La sinistralité médicale est contenue. « Loin d’être explosive », de l’aveu même de la MACSF Sou médical, premier assureur de professionnels de santé en France (432 490 sociétaires, dont 134 392 médecins). Mais la situation est hétérogène selon les spécialités.
En 2013, le groupe a reçu 4 028 déclarations (4 % de moins qu’en 2012). 1,5 médecin sur 100 assurés par la MACSF a été mis en cause l’an dernier. Cette moyenne masque de gros écarts : en pédiatrie et en médecine générale, ce taux tombe à 1 %, tandis que la sinistralité s’élève à 41 % en chirurgie.
La fréquence des mises en cause baisse en anesthésie, en gastro-entérologie, en ORL, en radiologie. Ce tassement ne concerne ni les urgences, ni la chirurgie. « Chaque année, les mises en cause d’urgentistes augmentent. On reçoit des plaintes pénales liées à des décès lors de passage aux urgences », note Nicolas Gombault, directeur général du Sou médical. Qui ajoute que « le risque chirurgical demeure extrêmement élevé ».
Sept fois sur dix, le chirurgien mis en cause est condamné
Les indemnisations sont particulièrement lourdes en chirurgie, et la clémence du juge est rare : 71 % des chirurgiens mis en cause ont été condamnés. En neurochirurgie, le taux de condamnation grimpe à 87 %, et le coût moyen de l’indemnisation s’élève à 78 328 euros. La chirurgie bariatrique enregistre une sinistralité en hausse.
En anesthésie, dont la sinistralité diminue, les complications sont le principal risque. En radiologie, les erreurs d’interprétation d’échographie du cancer du sein amènent un lot important de plaintes. En dermatologie, la plupart des sinistres concerne les actes esthétiques.
Toutes spécialités confondues, 256 médecins ont été condamnés au civil, et 22 l’ont été au pénal (un praticien a reçu une peine de 18 mois ferme). Mais c’est surtout vers les commissions de conciliation et d’indemnisation (CCI) que les patients se tournent depuis quelques années. Ils n’hésitent plus à poursuivre plusieurs médecins simultanément. « Saisir une CCI est gratuit, explique Nicolas Gombault. Il n’est pas rare de voir cinq ou six médecins mis en cause dans une même affaire ».
Ainsi, quatre réanimateurs ont été condamnés in solidum pour l’absence de protocole explicite sur la réanimation, ayant entraîné des complications et des séquelles neurologiques graves sur une personne opérée d’une dissection chronique de l’aorte. Montant de la réparation : 2,7 millions d’euros (l’indemnisation la plus élevée versée en 2013).
Prescrire peut conduire devant le juge
Prescrire expose aussi à des poursuites, surtout lorsque le médicament est depuis peu sur le marché. « Les nouveaux anticoagulants oraux sont très largement prescrits avec des indications encore assez floues », observe le directeur du Sou médical, qui appelle les médecins à être vigilants lorsqu’ils rédigent une ordonnance.
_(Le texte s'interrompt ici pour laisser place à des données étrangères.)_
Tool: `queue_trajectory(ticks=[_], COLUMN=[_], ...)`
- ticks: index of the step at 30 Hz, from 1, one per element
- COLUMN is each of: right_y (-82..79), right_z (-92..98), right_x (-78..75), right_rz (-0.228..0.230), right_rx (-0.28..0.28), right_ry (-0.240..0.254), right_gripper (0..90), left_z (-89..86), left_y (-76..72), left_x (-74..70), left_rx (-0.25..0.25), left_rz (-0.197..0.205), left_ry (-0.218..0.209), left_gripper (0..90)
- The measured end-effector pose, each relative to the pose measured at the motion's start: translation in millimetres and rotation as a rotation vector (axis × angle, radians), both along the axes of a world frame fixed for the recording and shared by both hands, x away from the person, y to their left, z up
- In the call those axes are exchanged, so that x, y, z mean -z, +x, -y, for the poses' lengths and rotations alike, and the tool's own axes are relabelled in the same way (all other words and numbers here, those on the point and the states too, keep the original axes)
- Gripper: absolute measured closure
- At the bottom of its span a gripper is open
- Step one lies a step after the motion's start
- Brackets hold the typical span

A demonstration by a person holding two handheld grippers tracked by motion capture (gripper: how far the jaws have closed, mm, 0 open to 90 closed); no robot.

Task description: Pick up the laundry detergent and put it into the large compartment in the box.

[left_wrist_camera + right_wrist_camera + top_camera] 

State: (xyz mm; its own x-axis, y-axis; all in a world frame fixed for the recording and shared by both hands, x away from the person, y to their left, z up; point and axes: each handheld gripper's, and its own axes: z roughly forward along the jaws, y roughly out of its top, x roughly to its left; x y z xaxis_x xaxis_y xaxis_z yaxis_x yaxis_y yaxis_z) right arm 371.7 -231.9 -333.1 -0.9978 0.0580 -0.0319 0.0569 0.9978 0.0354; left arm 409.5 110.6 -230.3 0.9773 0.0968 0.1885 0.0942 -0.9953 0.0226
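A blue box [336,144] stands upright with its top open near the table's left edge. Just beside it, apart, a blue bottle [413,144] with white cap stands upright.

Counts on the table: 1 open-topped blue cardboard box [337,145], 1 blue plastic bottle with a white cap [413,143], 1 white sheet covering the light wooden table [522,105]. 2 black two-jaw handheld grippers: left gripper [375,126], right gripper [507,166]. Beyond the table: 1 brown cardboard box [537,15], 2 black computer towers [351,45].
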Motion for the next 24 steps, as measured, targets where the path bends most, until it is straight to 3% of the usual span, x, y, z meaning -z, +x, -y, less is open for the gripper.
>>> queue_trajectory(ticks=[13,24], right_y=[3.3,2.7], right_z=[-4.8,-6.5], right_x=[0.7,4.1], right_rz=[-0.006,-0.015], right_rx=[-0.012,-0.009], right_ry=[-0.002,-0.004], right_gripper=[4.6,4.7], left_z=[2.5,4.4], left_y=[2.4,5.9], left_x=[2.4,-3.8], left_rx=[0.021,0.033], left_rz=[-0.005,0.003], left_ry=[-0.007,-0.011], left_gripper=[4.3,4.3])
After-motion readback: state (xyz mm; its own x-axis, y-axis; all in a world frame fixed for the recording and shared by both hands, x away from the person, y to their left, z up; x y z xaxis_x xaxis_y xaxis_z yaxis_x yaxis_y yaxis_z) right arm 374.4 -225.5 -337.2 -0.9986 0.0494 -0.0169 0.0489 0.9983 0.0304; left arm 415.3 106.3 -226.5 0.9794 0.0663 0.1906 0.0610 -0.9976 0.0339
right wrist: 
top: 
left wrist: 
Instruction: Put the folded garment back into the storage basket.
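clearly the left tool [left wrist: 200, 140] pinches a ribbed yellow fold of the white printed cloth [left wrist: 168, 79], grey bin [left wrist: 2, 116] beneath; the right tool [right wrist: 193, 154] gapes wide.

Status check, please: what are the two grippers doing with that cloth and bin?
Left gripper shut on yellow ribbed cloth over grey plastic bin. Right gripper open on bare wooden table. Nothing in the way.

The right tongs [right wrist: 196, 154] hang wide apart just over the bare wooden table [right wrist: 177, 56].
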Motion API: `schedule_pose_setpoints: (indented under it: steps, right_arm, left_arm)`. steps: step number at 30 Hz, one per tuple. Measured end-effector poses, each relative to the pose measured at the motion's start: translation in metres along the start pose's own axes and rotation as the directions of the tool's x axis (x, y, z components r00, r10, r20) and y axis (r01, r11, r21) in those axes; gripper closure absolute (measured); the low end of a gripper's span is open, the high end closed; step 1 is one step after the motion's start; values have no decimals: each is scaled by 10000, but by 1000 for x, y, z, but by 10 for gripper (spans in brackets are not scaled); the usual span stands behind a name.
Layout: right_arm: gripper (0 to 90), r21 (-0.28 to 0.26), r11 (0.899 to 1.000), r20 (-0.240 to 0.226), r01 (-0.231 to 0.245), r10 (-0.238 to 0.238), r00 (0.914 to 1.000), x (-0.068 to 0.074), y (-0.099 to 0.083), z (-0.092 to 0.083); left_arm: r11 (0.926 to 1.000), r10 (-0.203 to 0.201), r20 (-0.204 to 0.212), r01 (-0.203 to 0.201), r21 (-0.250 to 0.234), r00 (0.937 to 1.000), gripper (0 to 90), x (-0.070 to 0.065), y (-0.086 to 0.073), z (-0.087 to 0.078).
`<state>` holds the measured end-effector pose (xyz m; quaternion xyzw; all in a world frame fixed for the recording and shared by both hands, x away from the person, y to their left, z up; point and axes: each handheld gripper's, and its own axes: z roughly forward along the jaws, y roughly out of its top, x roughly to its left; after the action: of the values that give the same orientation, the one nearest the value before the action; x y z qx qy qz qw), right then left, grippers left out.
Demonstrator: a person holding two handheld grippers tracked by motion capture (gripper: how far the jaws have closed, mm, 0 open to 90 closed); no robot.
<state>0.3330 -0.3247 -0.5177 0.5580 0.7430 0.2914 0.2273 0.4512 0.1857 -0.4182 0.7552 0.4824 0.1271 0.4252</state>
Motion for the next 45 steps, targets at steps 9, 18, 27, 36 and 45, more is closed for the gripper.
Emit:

S’agissant des pilules de 3e et 4e générations, aucun praticien n’a pour l’heure été condamné, mais plusieurs prescripteurs ont dû rendre des comptes.
La fulguration des troubles du rythme cardiaque, hier opérée au bloc, aujourd’hui traitée par voie médicamenteuse, est un autre « point de vigilance ». De même que la chirurgie ambulatoire, érigée en priorité nationale par Marisol Touraine, alors qu’elle redistribue les responsabilités. « On n’a pas particulièrement plus de sinistres [qu’après une chirurgie classique, NDLR], mais la sortie rapide du patient nécessite de repenser toute la prise en charge », met en garde le Dr Thierry Houselstein.